++++ DATA SHOWN ++++

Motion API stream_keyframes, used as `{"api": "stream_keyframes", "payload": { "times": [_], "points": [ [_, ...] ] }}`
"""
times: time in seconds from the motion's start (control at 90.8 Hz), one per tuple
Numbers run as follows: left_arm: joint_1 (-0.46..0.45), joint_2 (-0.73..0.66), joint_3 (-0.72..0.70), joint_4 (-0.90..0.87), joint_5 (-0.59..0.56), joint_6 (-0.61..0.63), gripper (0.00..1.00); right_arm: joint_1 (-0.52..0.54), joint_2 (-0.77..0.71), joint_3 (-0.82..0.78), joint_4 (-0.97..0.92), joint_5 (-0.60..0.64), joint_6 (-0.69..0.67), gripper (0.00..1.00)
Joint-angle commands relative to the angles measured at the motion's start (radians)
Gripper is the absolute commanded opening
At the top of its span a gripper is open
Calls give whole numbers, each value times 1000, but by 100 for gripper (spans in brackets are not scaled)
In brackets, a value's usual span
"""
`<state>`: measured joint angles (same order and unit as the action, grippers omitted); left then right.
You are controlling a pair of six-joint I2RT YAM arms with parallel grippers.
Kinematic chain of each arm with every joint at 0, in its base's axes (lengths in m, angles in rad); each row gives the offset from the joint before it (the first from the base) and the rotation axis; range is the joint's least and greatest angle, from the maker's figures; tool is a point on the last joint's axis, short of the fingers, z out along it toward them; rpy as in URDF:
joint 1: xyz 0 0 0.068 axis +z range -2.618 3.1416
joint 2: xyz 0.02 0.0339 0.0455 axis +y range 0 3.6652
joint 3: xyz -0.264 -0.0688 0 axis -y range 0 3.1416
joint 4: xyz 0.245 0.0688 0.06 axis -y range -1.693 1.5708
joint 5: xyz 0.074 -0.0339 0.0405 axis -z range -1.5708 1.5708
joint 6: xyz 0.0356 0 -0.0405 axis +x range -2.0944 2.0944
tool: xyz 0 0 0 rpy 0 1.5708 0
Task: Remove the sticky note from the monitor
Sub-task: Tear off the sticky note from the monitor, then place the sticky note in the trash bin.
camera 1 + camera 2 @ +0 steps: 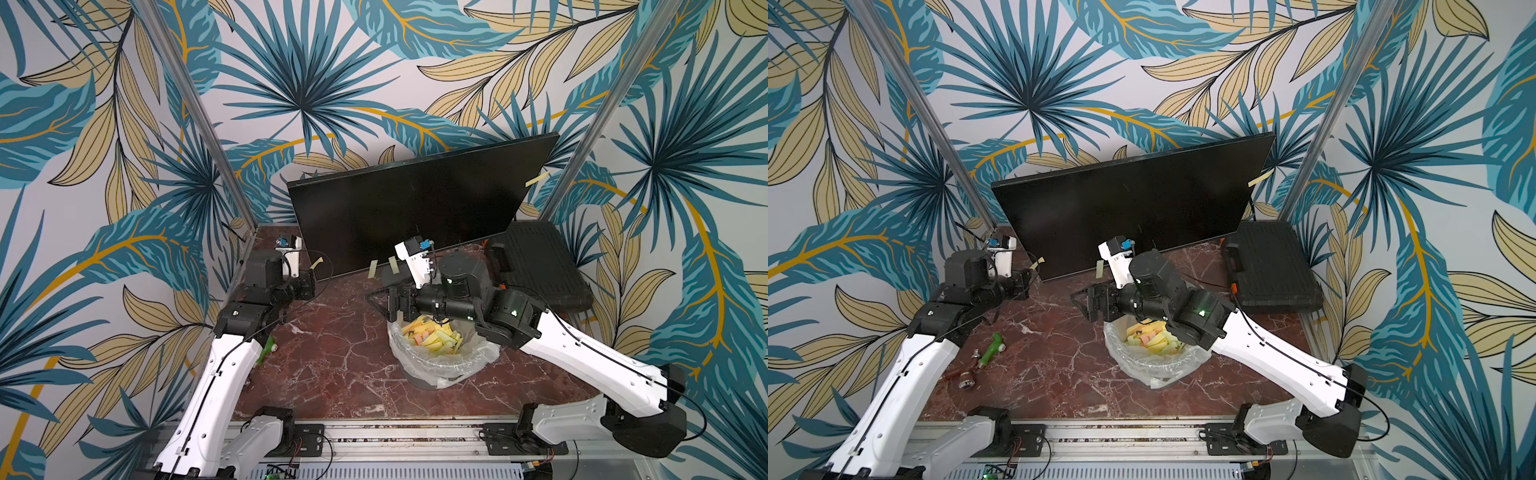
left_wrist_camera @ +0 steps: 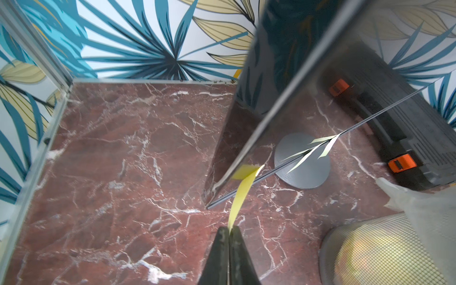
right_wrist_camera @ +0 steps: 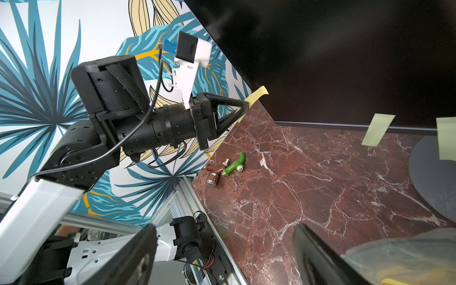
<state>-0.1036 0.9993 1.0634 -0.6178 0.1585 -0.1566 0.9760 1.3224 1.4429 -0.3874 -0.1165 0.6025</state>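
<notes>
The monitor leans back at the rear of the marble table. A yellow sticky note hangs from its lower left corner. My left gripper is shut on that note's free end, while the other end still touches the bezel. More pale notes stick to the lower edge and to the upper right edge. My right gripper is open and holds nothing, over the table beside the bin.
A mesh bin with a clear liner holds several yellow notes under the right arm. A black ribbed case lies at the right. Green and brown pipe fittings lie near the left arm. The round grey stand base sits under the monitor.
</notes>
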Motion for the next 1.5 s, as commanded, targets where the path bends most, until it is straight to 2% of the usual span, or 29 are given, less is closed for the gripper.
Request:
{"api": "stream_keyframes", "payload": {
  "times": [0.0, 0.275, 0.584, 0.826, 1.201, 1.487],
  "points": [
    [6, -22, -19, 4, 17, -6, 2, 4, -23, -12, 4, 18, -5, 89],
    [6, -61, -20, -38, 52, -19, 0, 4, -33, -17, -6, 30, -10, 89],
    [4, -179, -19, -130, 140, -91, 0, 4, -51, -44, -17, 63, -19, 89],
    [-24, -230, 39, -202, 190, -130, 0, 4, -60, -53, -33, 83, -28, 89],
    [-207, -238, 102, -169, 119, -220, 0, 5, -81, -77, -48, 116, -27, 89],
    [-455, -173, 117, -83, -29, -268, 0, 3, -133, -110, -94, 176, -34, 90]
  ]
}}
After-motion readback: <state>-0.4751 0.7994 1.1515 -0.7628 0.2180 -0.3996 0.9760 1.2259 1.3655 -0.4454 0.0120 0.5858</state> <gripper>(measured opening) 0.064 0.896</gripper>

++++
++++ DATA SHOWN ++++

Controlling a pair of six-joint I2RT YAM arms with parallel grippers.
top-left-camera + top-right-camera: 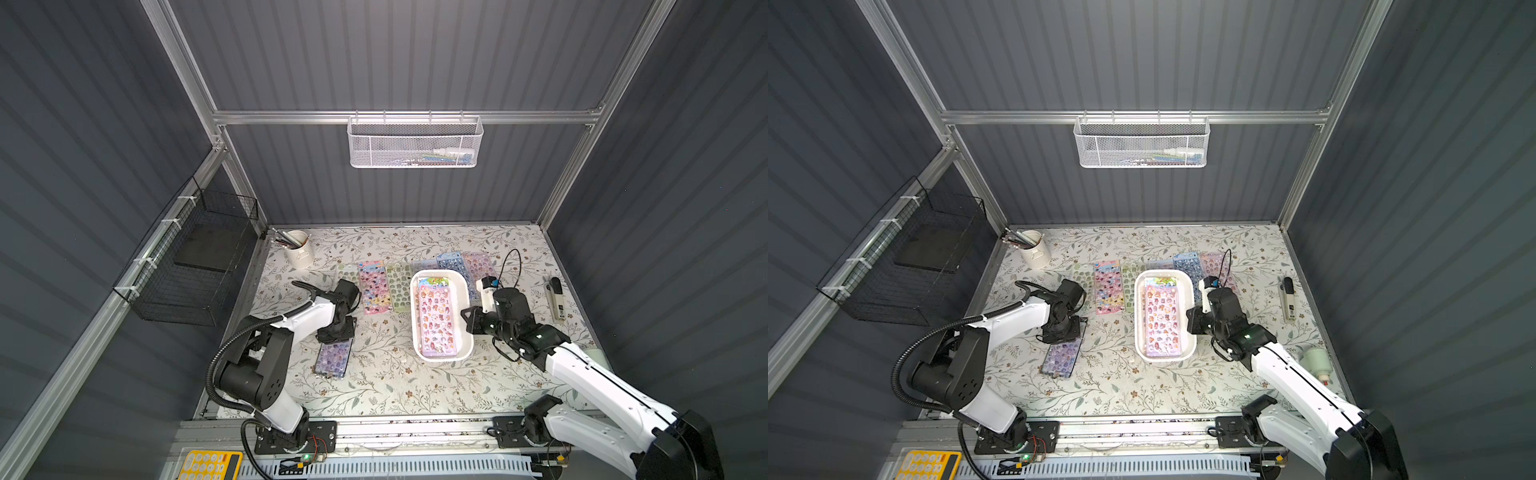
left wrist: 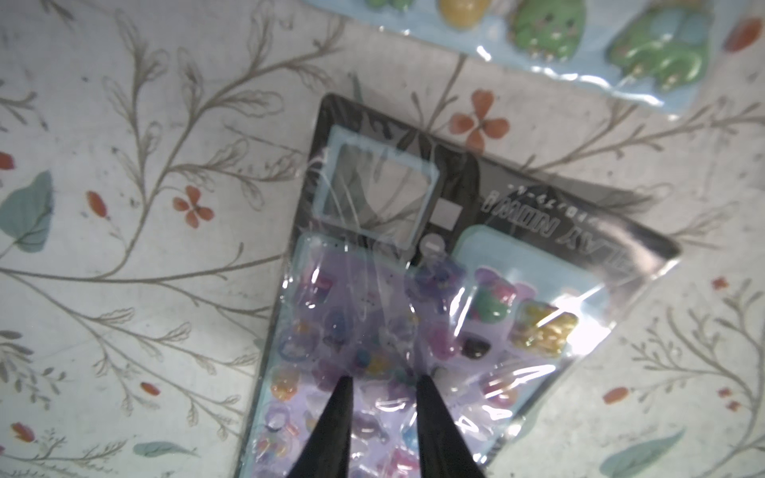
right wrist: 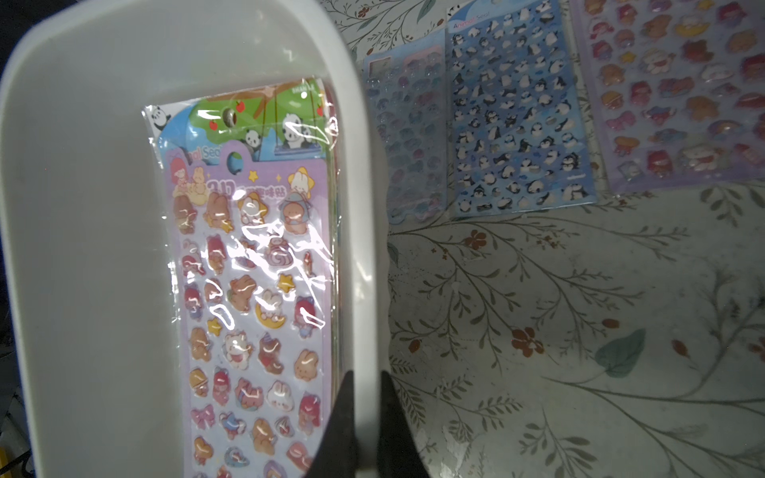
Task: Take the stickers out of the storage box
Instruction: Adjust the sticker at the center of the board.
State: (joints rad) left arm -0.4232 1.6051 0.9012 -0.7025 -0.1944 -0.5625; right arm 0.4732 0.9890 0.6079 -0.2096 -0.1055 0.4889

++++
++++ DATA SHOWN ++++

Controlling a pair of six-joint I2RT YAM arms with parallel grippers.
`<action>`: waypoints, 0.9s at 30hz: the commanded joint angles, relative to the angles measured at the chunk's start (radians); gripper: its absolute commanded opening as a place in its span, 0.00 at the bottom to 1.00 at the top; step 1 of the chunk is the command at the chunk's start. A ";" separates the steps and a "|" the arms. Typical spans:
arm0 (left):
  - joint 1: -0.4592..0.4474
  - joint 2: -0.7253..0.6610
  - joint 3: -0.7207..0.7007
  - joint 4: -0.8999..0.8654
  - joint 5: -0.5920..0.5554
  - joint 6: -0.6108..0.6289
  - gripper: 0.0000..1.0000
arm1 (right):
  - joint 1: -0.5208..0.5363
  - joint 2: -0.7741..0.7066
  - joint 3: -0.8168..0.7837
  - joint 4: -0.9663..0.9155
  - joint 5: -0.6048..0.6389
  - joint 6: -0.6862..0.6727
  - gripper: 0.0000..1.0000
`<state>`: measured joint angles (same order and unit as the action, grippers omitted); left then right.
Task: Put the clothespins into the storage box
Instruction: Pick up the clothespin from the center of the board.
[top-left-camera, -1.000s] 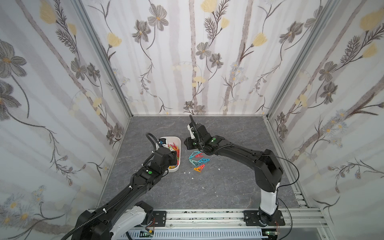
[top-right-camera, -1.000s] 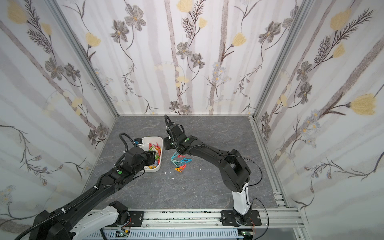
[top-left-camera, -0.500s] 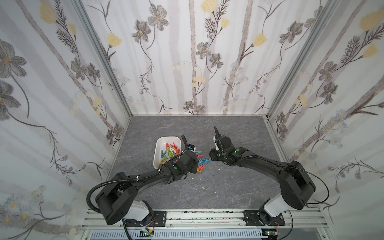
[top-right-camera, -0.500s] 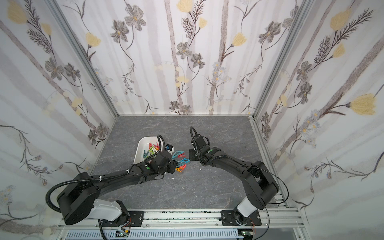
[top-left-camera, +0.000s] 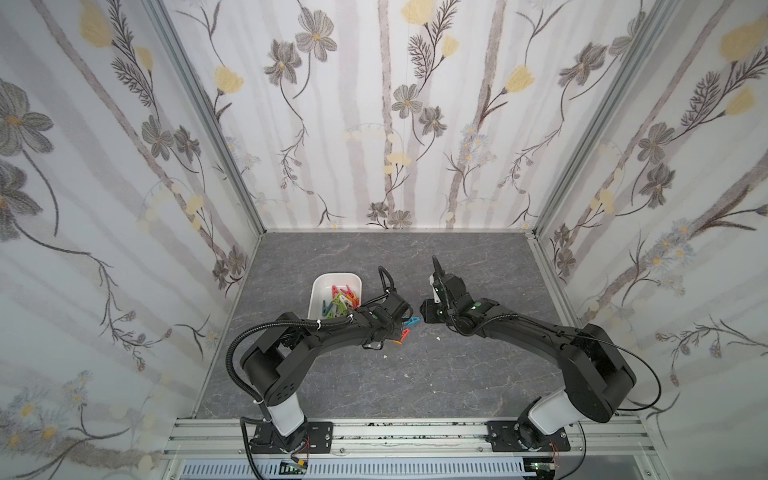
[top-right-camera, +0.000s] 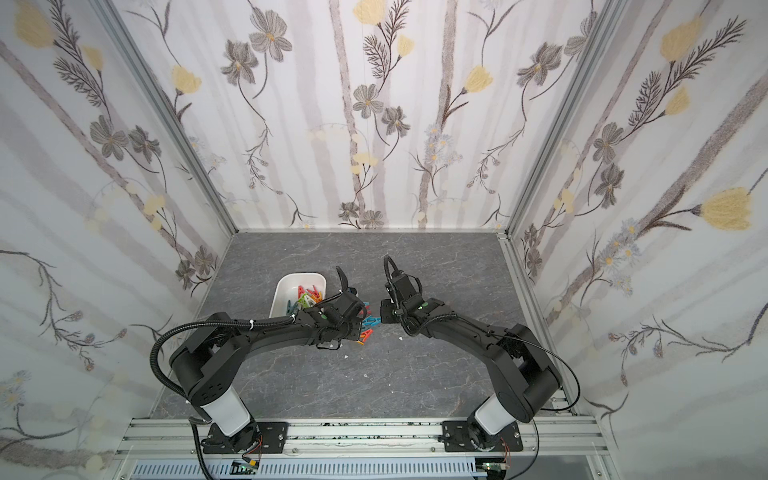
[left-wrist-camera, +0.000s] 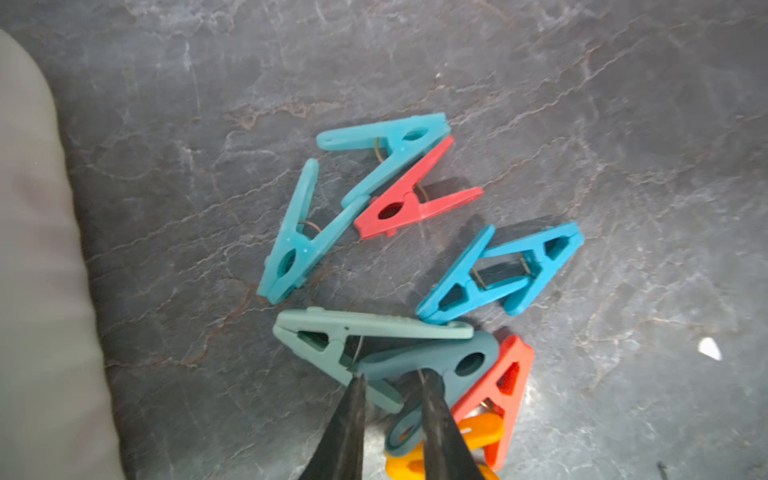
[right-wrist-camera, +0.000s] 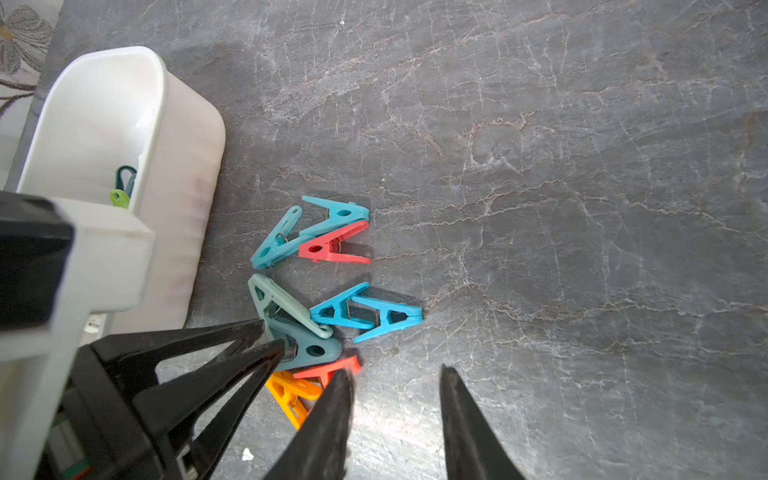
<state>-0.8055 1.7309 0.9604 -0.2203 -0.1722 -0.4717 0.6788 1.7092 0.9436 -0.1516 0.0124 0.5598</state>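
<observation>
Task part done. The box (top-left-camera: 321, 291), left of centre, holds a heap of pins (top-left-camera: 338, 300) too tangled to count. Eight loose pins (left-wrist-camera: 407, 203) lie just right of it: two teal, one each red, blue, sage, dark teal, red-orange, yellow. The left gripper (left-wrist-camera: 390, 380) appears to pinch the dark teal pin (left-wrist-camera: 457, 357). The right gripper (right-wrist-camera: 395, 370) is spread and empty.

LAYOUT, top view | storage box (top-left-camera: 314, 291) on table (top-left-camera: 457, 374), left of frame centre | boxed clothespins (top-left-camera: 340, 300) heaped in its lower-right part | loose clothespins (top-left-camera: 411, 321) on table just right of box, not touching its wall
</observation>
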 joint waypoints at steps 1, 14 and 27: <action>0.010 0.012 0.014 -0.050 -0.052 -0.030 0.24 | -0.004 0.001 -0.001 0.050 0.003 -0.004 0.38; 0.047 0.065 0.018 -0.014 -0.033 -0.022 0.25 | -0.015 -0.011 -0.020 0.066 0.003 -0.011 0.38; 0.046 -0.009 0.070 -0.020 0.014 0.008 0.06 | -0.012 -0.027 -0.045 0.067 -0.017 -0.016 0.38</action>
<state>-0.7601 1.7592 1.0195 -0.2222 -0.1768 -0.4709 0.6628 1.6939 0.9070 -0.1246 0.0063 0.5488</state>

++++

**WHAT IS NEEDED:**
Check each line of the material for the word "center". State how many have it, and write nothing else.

**RESPONSE TO THE EXERCISE:**
2